The 401 is quite heavy (about 10kg?) because despite its case looks almost perfectly like wood, it is mainly made of plastic coated sheet steel. (Casiotone 201 and 202 were of genuine wood.) In spite of this it is not as robust as it appears, because at the corners of the side pieces (made of pressboard?) the plastic woodgrain tends to peel off. I had to hotglue mine back into place, but this sheet plastic stuff also cracks off easily when accidentally folded to hard. The high quality speaker sits in an own thick plastic compartment of that even the cable hole was sealed with glue to turn it into a perfectly closed box. It is driven by a large hybrid amplifier module that is screwed to a sheet metal heatsink welded to the case bottom. This makes it very unpleasant to remove the mainboard because you have to unscrew the module and mess around with (possibly poisonous) old heat conductive paste.

The front panel is held by screws (those in the 403 seem to be at the sides). I don't know how yours is built, but (if like 401) be careful with the 5 metal lashes with screw holes those hold the rear part of the control panel from inside. With case opened, these lashes are sharp as razor blades and easily damage the panel and PCB traces; with mine a preset sound LED failed by an accidentally cut trace after working on the opened keyboard. After soldering the trace I glued ribbon adhesive tape over the sheet metal lashes to make them less dangerous. After opening, a lot of broken small black rubber rings fell out of the case - likely they belonged under the piano keys somewhere for damping (keys feel a little loose), but turned brittle by oily room air or ozone.

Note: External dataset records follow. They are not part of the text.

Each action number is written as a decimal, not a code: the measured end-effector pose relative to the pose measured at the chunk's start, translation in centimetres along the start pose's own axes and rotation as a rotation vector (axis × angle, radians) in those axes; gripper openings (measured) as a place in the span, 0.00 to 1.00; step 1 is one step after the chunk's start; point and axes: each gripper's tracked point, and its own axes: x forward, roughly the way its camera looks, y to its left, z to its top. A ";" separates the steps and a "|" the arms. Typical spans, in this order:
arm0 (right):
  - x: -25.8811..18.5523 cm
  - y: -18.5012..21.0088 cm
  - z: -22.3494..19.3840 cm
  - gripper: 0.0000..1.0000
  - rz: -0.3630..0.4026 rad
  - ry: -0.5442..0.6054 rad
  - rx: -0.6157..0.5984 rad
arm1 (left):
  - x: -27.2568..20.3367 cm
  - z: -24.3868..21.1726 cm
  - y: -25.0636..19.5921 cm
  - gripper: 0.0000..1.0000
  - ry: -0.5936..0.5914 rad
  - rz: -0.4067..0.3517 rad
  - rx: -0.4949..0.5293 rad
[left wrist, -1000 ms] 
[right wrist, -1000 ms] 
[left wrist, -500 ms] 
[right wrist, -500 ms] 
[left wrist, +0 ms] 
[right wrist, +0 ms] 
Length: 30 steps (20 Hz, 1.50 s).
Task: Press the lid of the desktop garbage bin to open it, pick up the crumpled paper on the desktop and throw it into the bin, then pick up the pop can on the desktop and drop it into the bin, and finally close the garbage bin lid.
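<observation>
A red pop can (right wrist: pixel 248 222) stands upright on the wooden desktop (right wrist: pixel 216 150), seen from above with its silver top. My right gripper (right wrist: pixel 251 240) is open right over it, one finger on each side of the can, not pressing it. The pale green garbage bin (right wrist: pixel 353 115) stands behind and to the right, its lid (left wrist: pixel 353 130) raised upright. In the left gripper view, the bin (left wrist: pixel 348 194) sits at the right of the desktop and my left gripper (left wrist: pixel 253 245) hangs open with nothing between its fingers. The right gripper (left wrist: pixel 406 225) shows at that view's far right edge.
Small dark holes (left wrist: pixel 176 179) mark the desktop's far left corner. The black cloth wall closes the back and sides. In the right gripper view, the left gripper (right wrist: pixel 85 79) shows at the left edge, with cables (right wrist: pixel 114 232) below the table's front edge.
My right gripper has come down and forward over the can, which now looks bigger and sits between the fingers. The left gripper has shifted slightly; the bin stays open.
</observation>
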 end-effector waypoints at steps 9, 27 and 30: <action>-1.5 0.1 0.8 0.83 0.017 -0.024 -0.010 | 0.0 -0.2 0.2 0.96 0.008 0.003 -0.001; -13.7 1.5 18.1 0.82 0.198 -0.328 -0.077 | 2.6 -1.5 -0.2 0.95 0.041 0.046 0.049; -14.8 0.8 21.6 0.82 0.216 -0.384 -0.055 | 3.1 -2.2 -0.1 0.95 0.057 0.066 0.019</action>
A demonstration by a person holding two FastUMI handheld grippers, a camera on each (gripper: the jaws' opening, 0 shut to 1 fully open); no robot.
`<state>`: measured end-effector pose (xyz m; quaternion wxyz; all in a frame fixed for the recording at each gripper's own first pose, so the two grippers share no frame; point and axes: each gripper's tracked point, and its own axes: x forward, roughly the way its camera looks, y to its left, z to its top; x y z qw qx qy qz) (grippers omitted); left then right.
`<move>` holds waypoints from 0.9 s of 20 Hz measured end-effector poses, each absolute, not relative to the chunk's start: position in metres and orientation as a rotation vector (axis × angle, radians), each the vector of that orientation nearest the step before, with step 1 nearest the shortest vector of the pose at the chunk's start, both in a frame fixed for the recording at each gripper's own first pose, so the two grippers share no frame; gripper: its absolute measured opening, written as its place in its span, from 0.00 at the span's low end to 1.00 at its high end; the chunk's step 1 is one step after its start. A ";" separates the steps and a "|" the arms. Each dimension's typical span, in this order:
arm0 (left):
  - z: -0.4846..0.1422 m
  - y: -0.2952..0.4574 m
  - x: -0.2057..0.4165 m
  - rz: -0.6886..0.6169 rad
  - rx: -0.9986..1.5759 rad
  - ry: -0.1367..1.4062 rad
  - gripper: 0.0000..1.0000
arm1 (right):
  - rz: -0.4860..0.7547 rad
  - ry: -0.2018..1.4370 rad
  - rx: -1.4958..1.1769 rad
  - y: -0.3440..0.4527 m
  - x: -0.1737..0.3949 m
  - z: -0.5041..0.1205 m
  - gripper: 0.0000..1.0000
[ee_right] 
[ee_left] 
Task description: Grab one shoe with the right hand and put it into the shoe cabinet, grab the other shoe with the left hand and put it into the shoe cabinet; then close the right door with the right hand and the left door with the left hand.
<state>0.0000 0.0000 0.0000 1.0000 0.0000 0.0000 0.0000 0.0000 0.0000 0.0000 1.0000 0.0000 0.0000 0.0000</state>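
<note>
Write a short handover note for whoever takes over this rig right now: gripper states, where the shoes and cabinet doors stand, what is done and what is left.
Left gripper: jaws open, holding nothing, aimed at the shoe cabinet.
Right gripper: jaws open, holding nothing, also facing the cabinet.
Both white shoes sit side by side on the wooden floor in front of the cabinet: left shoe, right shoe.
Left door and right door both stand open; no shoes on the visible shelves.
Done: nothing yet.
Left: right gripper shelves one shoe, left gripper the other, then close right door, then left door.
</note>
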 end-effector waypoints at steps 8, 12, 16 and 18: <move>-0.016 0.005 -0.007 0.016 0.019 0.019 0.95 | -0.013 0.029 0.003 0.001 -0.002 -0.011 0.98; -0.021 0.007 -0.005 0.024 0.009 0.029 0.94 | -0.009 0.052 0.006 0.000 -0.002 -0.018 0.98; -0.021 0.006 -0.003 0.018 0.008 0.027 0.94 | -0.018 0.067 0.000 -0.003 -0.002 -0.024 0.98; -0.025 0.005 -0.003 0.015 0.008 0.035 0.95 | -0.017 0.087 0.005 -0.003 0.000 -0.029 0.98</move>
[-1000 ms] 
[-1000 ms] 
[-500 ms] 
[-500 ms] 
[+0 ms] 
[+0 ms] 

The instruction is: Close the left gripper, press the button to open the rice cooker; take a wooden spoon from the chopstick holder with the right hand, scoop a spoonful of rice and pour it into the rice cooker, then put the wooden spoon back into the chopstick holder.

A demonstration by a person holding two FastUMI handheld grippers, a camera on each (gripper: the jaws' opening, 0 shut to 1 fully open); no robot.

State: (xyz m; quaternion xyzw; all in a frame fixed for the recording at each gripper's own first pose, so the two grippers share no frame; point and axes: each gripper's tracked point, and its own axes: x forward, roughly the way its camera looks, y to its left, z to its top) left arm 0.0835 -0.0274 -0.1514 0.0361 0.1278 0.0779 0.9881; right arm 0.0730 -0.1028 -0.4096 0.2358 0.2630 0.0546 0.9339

I don't have a service manual of my 401, but got a photocopy of Casiotone 403, which was of great help to understand the general hardware architecture, because it has the same accompaniment hardware combined with the main voice section of Casio MT-60 (first 403 models had CPU version D776G with external bugfix circuitry). They are a good didactic example how Casio in early instruments made several different CPUs cooperate and combine their keyboard matrices rather than the centralized master-slave approach found in later hardware, and how despite almost self-contained CPUs often minor functions like clock rate conversion or preventing wrong key press order during preset sound selection used a crazy amount of "glue logics" ICs cluttering up the mainboard.